_The problem:_ Could the data below please be reproduced word for word, without the pictures?

_Dataset section:_

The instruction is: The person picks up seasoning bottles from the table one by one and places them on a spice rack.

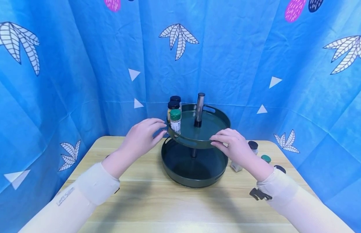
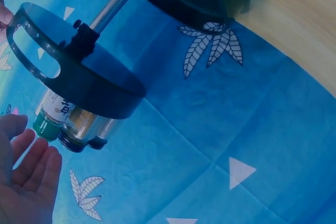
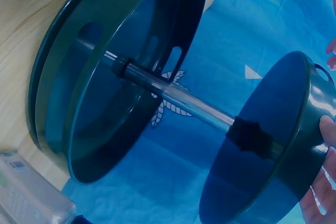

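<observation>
A dark green two-tier round stand stands on the table, its upper tray (image 1: 209, 129) on a metal pole (image 1: 199, 108) above the deeper lower tray (image 1: 195, 183). My right hand (image 1: 234, 144) pinches the front right rim of the upper tray, thumb on the outer wall in the right wrist view. At the upper tray's left edge, my left hand (image 1: 145, 132) hovers with loosely bent fingers, holding nothing. Beside it on that tray stand a green-capped seasoning bottle (image 1: 175, 122) and two black-capped bottles (image 1: 173, 105). The left wrist view shows my left fingers (image 2: 37, 163) just by the green cap.
Several more bottles stand on the table right of the stand, partly hidden by my right arm, among them a black-capped one (image 1: 253, 146) and a green-capped one (image 1: 266, 158). Blue patterned curtain (image 1: 119, 64) surrounds the back and sides of the wooden table (image 1: 134, 207).
</observation>
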A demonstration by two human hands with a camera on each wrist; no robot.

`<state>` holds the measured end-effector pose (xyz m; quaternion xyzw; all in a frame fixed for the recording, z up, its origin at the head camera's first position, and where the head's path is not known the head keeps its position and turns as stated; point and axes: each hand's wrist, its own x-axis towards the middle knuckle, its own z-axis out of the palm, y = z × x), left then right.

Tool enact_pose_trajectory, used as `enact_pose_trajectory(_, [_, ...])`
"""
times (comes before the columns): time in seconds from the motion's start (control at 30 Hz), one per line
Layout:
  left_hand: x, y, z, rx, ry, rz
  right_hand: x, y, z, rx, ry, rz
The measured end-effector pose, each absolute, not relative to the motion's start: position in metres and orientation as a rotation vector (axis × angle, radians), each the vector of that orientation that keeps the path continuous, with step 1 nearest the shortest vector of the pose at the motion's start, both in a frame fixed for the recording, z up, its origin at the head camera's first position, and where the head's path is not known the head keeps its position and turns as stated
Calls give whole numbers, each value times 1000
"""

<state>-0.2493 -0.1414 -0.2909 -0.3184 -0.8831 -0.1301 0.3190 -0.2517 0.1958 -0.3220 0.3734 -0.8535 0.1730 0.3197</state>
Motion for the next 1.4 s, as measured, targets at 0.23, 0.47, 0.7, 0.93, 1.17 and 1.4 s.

_Task result:_
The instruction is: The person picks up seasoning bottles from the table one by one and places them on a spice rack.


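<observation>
A dark green two-tier round stand stands on the table, its upper tray (image 1: 209, 129) on a metal pole (image 1: 199, 108) above the deeper lower tray (image 1: 195, 183). My right hand (image 1: 234, 144) pinches the front right rim of the upper tray, thumb on the outer wall in the right wrist view. At the upper tray's left edge, my left hand (image 1: 145, 132) hovers with loosely bent fingers, holding nothing. Beside it on that tray stand a green-capped seasoning bottle (image 1: 175, 122) and two black-capped bottles (image 1: 173, 105). The left wrist view shows my left fingers (image 2: 37, 163) just by the green cap.
Several more bottles stand on the table right of the stand, partly hidden by my right arm, among them a black-capped one (image 1: 253, 146) and a green-capped one (image 1: 266, 158). Blue patterned curtain (image 1: 119, 64) surrounds the back and sides of the wooden table (image 1: 134, 207).
</observation>
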A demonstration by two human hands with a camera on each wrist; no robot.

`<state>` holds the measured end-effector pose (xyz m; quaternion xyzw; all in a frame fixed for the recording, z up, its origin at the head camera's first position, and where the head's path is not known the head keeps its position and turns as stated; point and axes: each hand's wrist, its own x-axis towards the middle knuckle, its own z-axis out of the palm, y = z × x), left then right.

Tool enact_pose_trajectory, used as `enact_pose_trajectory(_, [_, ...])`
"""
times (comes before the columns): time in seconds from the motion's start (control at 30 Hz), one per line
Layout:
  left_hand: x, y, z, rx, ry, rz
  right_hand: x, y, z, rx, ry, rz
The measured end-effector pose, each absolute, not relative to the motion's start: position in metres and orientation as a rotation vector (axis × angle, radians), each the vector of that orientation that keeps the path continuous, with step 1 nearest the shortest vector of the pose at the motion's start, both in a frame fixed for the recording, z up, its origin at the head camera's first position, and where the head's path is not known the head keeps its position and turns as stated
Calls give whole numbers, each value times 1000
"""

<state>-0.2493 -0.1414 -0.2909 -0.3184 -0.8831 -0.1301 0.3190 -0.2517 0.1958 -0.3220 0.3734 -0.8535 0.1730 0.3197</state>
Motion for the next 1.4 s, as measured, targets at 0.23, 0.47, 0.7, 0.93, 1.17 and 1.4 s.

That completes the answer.